Solidarité : « J’aide donc je clique » ou je clique donc j’aide…
« J’aide donc je clique » ou je clique donc j’aide…
C’est par ces quelques mots que « Denis », un de nos camarades, exprime ses sentiments sur une solidarité disparue qui en a gardé le nom mais en a perdu le sens.
Denis est un ancien Gendarme qui au travers de son blog ( http://gendarmehll.blog4ever.com/ ) nous raconte son expérience du métier, celle d’un gendarme ayant généré une enquête de commandement aux retombées spectaculaires, une descente aux enfers et la révélation de la nature intrinsèque de cette grande et belle famille qu’est la gendarmerie.
Mais laissons Denis s’exprimer :
J’aide donc je clique.
Des suicides à la pelle, où la parabole entre cet acte désespéré et l’entité qui mets entre nos main une arme, instrument d’ordre et de loi.
On ne reviendra pas sur la gendarmerie (sans le « G » majuscule, car le nom est loin d’être propre) qui transforme sournoisement la vie de ses éléments des plus intègres en un insidieux cancer, mais plutôt sur la forme principale d’aide que l’on alloue aux rescapés de mon espèce.
Les pages de soutien, concentré de flagorneries, propagandes et autres promotions individuelles, affluent sur la toile. Problème, elles ne concernent que les morts. On prolonge outrancièrement la douleur des proches en créant des groupes sur lesquels on déverse des flots d’émotions virtuelles. On n’est même pas capable de leur passer un coup de fil pour accomplir la chose de vive voix…

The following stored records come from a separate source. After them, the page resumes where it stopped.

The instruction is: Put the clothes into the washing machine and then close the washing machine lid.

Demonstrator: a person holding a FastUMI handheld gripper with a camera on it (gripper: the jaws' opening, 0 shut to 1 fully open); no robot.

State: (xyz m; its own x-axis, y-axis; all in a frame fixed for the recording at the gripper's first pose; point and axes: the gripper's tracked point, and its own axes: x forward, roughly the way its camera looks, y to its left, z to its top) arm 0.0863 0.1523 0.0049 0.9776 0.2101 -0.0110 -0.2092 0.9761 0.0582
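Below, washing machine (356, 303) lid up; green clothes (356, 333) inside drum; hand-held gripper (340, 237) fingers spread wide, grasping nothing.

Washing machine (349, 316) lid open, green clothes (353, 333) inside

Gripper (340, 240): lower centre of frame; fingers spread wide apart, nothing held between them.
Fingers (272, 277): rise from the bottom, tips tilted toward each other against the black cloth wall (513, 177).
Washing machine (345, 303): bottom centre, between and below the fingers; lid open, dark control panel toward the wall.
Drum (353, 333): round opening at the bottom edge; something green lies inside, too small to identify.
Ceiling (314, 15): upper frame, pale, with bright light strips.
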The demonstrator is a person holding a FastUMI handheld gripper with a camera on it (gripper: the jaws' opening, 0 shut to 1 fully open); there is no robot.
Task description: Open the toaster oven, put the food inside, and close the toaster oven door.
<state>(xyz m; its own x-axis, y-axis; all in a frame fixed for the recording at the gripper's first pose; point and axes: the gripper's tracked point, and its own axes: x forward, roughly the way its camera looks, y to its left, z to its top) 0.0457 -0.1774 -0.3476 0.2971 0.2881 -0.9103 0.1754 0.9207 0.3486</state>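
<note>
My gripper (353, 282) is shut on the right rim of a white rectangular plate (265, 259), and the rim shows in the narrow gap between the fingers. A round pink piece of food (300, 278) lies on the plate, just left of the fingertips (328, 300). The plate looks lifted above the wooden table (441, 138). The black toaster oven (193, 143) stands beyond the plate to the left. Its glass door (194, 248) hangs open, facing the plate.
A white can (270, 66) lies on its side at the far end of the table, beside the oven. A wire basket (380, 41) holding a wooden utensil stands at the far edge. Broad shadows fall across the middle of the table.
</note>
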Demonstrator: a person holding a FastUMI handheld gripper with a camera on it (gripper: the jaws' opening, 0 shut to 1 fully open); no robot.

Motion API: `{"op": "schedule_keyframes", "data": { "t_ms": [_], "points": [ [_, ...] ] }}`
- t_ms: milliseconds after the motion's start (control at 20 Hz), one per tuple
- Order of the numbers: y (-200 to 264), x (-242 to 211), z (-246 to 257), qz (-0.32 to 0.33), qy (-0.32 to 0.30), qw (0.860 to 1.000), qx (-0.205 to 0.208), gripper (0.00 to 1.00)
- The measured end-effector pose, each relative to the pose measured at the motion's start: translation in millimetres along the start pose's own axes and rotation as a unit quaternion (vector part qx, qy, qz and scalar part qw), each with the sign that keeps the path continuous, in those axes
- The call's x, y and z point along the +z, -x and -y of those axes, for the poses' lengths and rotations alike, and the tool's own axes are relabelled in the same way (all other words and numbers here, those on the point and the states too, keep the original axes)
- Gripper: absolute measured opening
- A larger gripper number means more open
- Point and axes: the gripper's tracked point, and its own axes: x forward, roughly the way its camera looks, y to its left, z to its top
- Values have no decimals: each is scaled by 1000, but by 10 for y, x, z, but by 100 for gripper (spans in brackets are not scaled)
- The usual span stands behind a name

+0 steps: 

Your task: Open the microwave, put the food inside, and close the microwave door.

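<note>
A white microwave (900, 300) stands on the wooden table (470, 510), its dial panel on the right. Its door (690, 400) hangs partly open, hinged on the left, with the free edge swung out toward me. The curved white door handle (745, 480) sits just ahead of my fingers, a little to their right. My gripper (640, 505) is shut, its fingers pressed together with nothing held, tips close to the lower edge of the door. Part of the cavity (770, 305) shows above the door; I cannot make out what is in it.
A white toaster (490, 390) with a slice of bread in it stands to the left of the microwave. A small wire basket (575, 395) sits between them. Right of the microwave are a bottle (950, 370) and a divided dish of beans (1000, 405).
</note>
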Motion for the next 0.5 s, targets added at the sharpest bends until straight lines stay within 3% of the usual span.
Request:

Le deuil en est paradoxalement prolongé et on s’attribue le souvenir du défunt en guise de faire-valoir personnel. Ces mêmes familles, lassent, demandent d’ailleurs elle-même la fermeture de ces vitrines malsaines…
Le mal-être des Policiers et des Gendarmes, quel magnifique sujet et quel titre racoleur. Pointons du doigt l’hécatombe dans les rangs des forces de l’ordre, élaborons des théories et grattons foultitude d’articles et de notes alors que la synthèse est particulièrement simple: tu réussis (tu écrases des têtes, tu contournes, tu t’accapare, tu manipules), tu stagnes (cela te suffit, tu restes au bas de l’échelle, place assurée et responsabilités limitées) ou tu sors des sentiers battus et tu es subtilement poussé vers la fosse à purin…
Avec de tels leitmotiv, une hiérarchie qui ne sert que ses propres intérêts, un métier qui, finalement, évince toute notion humaniste et transforme la répression en nécessité, on comprends que le problème sera abordé mais ne sera jamais avoué.
Et les vivants en (grande) difficulté dans tout ça ? Le drame est exploitable, la fatalité est une excuse, mais plutôt que de tenter de l’éviter, autant l’attendre, l’apprendre et s’y résigner.
Je prends ici mon cas personnel, ma vie, on lit mon histoire, on l’écoute, on s’en offusque, on crie au scandale, à la honte, on crache sur les raisons de mon malheur, et ensuite on passe à autre chose. « On », ce n’est pas moi, car je reste sur les conséquences, une vie de clochard dont la résidence vacille suivant le sens du vent entre une voiture, une tente ou un gîte éphémère.
Quant à mes enfants, je les vois au grès de mes « déplacements », je ne peux ni les nourrir, ni les recevoir, et je me rassure en me disant qu’ils comprennent ou comprendront.
La seule main tendue est celle d’une assistante sociale qui n’a de cesse de tenter de pallier à tous mes manques vitaux (nourriture, gîte, argent), le seul visage humain capable de me faire progresser (sans oublier quelques amis qui vendraient leur chemise pour moi).
Ses moyens sont cependant limités, de plus en plus d’ailleurs, et elle ne peut malheureusement agir sur tous les fronts.
Les individus (et d’autres aussi probablement) dont la définition s’inscrit dans le deuxième paragraphe de cet écrit trouverons mes propos fatigants, égoïstes et déplacés, cela leur permettra de se conforter dans leur inaction.
Socialement, on n’est vivant que quand on paye (ses impôts, ses abonnements, ses dettes), on n’est considéré que lorsqu’on apporte un quelconque intérêt: dans le cas contraire, on devient un fantôme, une épine, une gêne.
Je ne peux reprocher à quiconque d’aller à l’encontre de sa nature, mais ma bonne humeur constante dissimule avec peine la déception quant à la passivité de tout un chacun: faire un effort, c’est agir contre sa volonté, et la solidarité est une notion naturelle.